Gevan berdiri dan menarik lengan Olin untuk mengikutinya. Saat mendengar ancaman Gevan, Ibu Alif mulai terdiam, tidak lagi membantah.

"Kalau begitu kami permisi."

"Inget, Buk. Hati-hati dilaporin loh," ucap Olin masih berada di belakang Gevan.

"Kamu!" Olin dengan cepat berlari keluar rumah terlebih dahlu. Dia bergidik ngeri melihat Ibu Alif yang selalu menganggapnya sebagai musuh.

"Ayo," ucap Gevan menghampiri Olin.

"Ke mana, Om?" tanya Olin bingung.

"Kamu mau ke mana?"

"Kerja."

"Ke kafe kan? Ayo, saya anter."

Olin dengan cepat menggeleng, "Nggak usah, Om. Saya berangkat sendiri aja." Selain tidak enak hati, Olin juga takut jika Tama melihatnya datang bersama sepupunya itu.

"Kebetulan saya juga mau ke kafe. Sekalian aja."

Olin menggaruk lehernya pelan. Meskipun ragu tapi dia mengangguk dan mulai masuk ke dalam mobil.

"Makasih ya, Om."

"Untuk?" Gevan mulai menjalankan mobilnya.

"Karena udah bantu Alif."

"Itu bentuk tanggung jawab saya karena nggak sengaja tabrak dia semalam."

"Tapi luka tabraknya nggak separah kondisi kesehatan Alif, Om."

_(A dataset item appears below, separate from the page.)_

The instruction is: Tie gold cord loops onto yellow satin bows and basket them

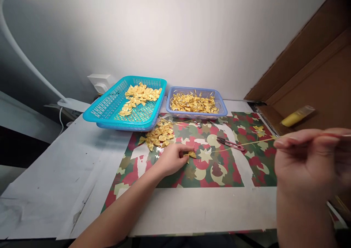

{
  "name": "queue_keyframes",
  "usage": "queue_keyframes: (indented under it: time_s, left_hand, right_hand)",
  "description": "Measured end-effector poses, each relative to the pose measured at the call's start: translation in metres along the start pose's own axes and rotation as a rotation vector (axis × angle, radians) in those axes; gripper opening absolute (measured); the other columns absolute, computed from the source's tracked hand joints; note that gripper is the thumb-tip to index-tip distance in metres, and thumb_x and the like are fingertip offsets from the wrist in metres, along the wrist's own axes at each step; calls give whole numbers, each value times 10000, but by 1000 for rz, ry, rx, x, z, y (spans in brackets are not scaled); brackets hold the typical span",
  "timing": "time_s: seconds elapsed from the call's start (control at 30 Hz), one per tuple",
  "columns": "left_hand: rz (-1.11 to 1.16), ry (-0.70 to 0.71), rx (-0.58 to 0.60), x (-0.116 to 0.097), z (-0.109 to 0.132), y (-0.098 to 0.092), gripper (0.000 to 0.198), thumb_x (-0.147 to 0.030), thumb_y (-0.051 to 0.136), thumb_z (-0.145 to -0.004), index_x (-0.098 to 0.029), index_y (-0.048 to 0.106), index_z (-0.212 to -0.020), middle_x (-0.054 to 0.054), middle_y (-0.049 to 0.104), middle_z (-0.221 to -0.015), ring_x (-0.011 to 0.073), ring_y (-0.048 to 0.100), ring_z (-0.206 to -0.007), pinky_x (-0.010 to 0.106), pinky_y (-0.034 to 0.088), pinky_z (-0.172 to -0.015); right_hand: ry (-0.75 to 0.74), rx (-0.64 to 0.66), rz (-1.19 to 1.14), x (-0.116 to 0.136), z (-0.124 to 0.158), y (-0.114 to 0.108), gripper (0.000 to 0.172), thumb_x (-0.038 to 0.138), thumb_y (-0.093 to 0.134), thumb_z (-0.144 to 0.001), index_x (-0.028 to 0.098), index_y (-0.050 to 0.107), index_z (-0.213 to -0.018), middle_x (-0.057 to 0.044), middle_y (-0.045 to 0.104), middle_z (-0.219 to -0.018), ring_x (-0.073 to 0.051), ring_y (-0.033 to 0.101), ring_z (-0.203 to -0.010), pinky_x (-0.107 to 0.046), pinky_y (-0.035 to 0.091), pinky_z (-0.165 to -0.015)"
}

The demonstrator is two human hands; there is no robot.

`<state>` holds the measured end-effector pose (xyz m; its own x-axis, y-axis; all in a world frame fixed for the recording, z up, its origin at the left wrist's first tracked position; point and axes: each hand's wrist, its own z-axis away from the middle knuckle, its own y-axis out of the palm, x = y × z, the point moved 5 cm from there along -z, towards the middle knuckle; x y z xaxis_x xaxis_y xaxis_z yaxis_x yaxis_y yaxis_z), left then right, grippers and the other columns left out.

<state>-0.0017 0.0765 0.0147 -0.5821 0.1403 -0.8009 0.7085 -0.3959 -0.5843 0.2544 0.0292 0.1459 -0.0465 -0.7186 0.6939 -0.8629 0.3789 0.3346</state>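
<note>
My left hand [172, 159] rests low over the patterned mat [230, 178], thumb and index finger closed on a small yellow ribbon bow [192, 154]. A thin yellow cord [256, 142] stretches from near that bow across to the right. Its other end is pinched between the fingers of my right hand [307, 160], which is raised at the right edge. A pile of loose yellow bows [160, 134] lies on the mat just beyond my left hand. Small pink-handled thread snips [230, 144] lie under the line of the cord.
Behind, a turquoise basket [109, 122] holds yellow bows, and a blue-violet basket [196, 115] holds bows with cords. Another yellow bow [259, 129] lies on the mat at right. A cardboard box [323, 80] with a yellow tube [297, 116] borders the right; a white lamp [30, 63] stands left.
</note>
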Motion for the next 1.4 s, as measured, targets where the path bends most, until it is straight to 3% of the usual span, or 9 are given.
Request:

Gevan berdecak mendengar panggilan Olin. Jujur saja telinganya risih karena wanita itu selalu memanggilnya dengan panggilan 'Om' sejak kemarin.

"Bisa kamu nggak panggil saya 'Om'?"

Dahi Olin berkerut, "Emang Om Gevan umur berapa?"

Gevan berdeham mendengar itu. Jujur saja dia tidak percaya diri untuk menyebutkan umurnya.

"Tiga puluh sembilan."

"Ya bener dong kalau saya panggil Om, kan saya masih 25." Olin menatap Gevan aneh.

"Tapi kamu panggil Tama pake 'Mas'."

"Kan Mas Tama masih 35, nggak salah dong?"

"Terserah." Gevan memilih untuk menyerah. Pada kenyataannya dia memang sudah tua. Percuma saja jika mengelak.

Jarak ke kafe tidak begitu jauh. Mereka turun saat sudah sampai di tempat parkir. Olin berjalan terlebih dahulu dengan was-was. Dia tahu jika Tama pasti datang lebih dulu dibanding dirinya. Seharusnya hari ini adalah jadwal Olin untuk membuka kafe, tapi karena semalam Tama yang membawa kunci jadi pria itu yang datang lebih awal.

"Kok sepi?" gumam Olin saat melihat keadaan kafe. Seharusnya Tama sudah datang karena pintu kafe yang tidak terkunci.

"Mas Tama? Mas Tama dim—" Olin menghentikan ucapannya saat melihat pemandangan mengejutkan di depannya. Bibirnya terbuka lebar saat melihat Tama dan Fika yang tengah berciuman di ruang loker karyawan.

"Olin, di man—a Tama?" Gevan datang dan memelankan kalimatnya di bagian akhir saat melihat aksi Tama.

Melihat Olin yang masih berdiri kaku, dengan cepat Gevan menutup mata wanita itu dengan tangannya. Perlahan dia menarik Olin untuk keluar dari ruang loker.

"Kamu kenapa?" tanya Gevan geli. Saat ini mereka sudah berada di dapur.

"Mataku!" Olin tersadar dan mengusap matanya berkali-kali. Dia bergidik ngeri saat mengingat pemandangan tak senonoh itu.

Gevan terkekeh melihat Olin. Apa wanita di depannya sepolos itu? Seharusnya usia 25 tahun tidak lagi asing dengan hal seperti itu.

"Kok Om Gevan santai banget sih?" Olin mengusap wajahnya yang memerah. Entah kenapa dia malu sendiri melihat aksi Tama dan Fika.

"Emang saya harus ngapain? Mereka kan cuma ciuman."

Olin menatap Gevan tidak percaya. Mata dan bibirnya kompak membulat karena rasa terkejut. Sepertinya Gevan dan Tama tidak jauh berbeda. Tentu saja! Mereka adalah saudara.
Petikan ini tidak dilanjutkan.